The great and enduring beauty of the "Poems and Ballads," the perfection of form, incomparable music, colour-of-dreams, and of dreams alone—all these were natural products of the greatest master of metrical music since Shelley. But the ideas behind expression, attitude, and outlook—haunted visions of sin, swayings towards the Satanic—all these were simply drawn from Baudelaire; as Baudelaire in his fashion had distilled them from Edgar Allan Poe.
And this brings me to the point I wish to make. It is, to point out the immense influence of Baudelaire upon the literature, thought, and life of England at this very moment.
This opium-taker, the eater of hashish; the rhapsodist of emotional life divorced from any moral or unmoral impulse; the man of good birth and fine social chances who died a general paralytic; the apologist of cosmetics, the lover of panther-women and the ultimate corruption of the grave, has made a definite change in English life.

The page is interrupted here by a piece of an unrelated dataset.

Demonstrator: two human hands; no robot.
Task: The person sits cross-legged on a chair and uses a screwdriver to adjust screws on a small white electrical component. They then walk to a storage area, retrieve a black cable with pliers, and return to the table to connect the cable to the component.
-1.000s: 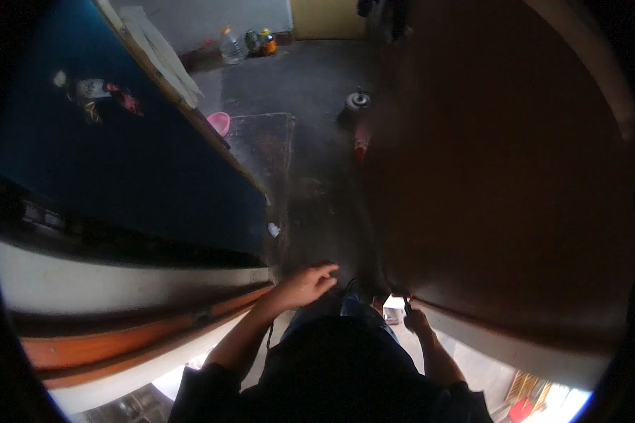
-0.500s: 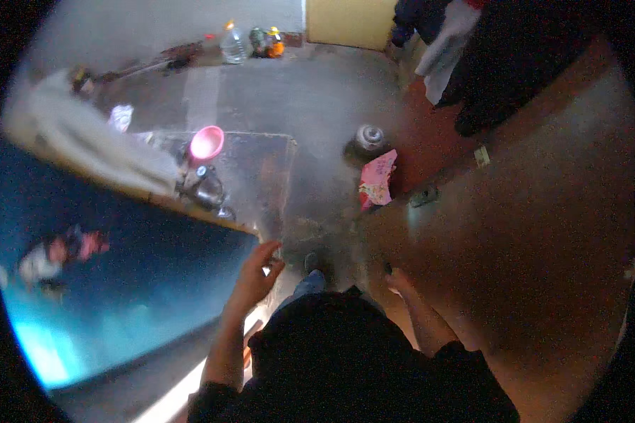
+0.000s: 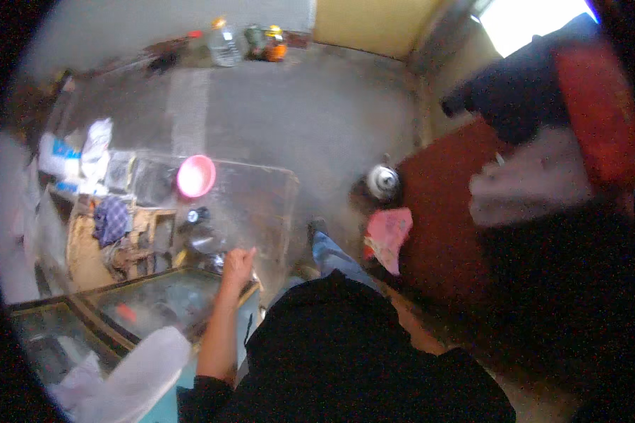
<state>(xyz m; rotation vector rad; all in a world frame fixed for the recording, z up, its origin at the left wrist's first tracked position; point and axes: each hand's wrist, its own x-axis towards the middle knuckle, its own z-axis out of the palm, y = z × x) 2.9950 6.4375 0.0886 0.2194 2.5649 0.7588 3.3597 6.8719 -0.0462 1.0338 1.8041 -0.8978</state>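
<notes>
From my end, the relation I read first is between the left hand [image 3: 238, 266] and the glass-topped cabinet [image 3: 166, 296]: the hand is at the cabinet's far right corner, and the cabinet's long axis runs away from it to the left, slanting a little nearer. A shiny dark vessel [image 3: 206, 243] sits just beside the hand, to its far left. I can't tell through the blur whether the hand touches either. It looks curled in, with nothing I can clearly see in its grasp. The right forearm [image 3: 416, 326] shows well apart from the cabinet; I can't make out the right hand, so its opening and any hold are unknown to me. The left is plainly nearer.

For containers, I have a pink basin [image 3: 195, 176] beyond the vessel, its inside pale with glare. To the right is a round metal kettle [image 3: 383, 182]; I can't see into it. Far off stand 3 more: a clear bottle [image 3: 224, 51], a dark green jar [image 3: 255, 42] and an orange bottle [image 3: 276, 48].
</notes>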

All great events happen within the mind. "Waterloo," it used to be said, was "won upon the playing-fields of Eton"—just as Spion Kop was undoubtedly lost there.
An English critic of Baudelaire has said:
"The writing of a great book is the casting of a pebble into the pool of human thought; it gives rise to ever-widening circles that will reach we know not whither, and begins a chain of circumstances that may end in the destruction of kingdoms and religions and the awakening of new gods. The change wrought, directly or indirectly, by 'The Flowers of Evil' alone is almost too great to be properly understood. There is perhaps not a man in Europe to-day whose outlook on life would not have been different had 'The Flowers of Evil' never been written.
"The first thing that happens after the publication of such a book is the theft of its ideas and the imitation of its style by the lesser writers who labour for the multitude, and so its teaching goes from book to book, from the greater to the lesser, as the divine hierarchies emanate from Divinity, until ideas that were once paradoxical, or even blasphemous and unholy, have become mere newspaper commonplaces adopted by the numberless thousands who do not think for themselves, and the world's thought is changed completely, though by infinitely slow degrees.
"The immediate result of Baudelaire's work was the Decadent School in French literature. Then the influence spread across the Channel, and the English Æsthetes arose to preach the gospel of imagination to the unimaginative."